- EXERCISE GOAL -
Each line below with the string "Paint" should be copied.
Start of STORED DATA
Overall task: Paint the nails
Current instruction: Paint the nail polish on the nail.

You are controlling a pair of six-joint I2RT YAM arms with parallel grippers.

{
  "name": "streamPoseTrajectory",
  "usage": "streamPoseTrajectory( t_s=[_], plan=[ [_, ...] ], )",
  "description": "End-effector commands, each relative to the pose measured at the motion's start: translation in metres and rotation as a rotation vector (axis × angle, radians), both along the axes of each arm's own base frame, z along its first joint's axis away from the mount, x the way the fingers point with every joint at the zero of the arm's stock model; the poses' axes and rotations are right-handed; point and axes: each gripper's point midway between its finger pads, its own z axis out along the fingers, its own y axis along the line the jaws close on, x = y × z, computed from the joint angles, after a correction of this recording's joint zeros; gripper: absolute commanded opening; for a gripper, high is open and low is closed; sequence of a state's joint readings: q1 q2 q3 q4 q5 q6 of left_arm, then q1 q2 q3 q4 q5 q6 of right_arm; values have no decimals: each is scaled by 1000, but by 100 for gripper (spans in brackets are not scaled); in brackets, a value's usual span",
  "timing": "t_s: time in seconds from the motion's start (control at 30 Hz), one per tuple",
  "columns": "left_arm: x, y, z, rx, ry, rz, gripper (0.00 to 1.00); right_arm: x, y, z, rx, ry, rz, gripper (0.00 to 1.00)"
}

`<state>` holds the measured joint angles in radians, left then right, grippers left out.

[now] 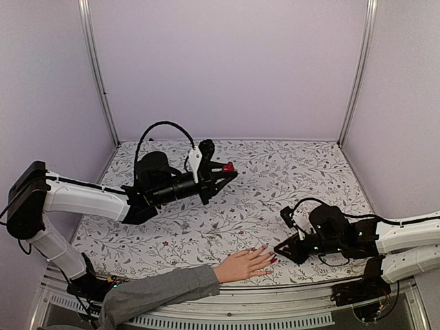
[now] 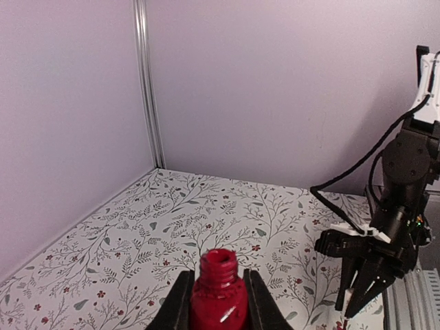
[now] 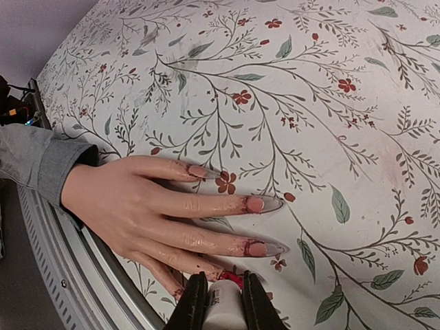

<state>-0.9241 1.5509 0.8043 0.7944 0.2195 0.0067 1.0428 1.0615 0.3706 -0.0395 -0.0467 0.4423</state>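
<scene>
The nails are long, pale pink ovals with clearer tips. They sit on the outstretched fingers of a flesh-coloured hand lying palm-down at the near edge of the floral-printed desk, its wrist in a grey fabric sleeve. In my right wrist view three nails show plainly. Their plates look mostly bare, with dark red smeared around the cuticles and onto the skin. The nail nearest the camera is half hidden, and I cannot tell its finish.

I judge them stiff, smooth and slippery, and far too small to grip. Only the brush should meet them, in light strokes from cuticle to tip. The hand looks light enough to slide if I press, so I would go gently.

My right end effector is clamped narrowly on a white cylindrical cap, which I take for the brush handle, poised just over the nearest fingers. Well apart, above the middle of the desk, my left end effector pinches a small open-necked red bottle upright, ready for a dip.
</scene>
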Motion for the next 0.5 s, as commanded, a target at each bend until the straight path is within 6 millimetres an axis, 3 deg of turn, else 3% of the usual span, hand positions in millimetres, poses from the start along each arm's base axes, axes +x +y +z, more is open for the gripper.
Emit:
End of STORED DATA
- RESULT OF THIS TASK -
Overall task: Paint the nails
Current instruction: Paint the nail polish on the nail.

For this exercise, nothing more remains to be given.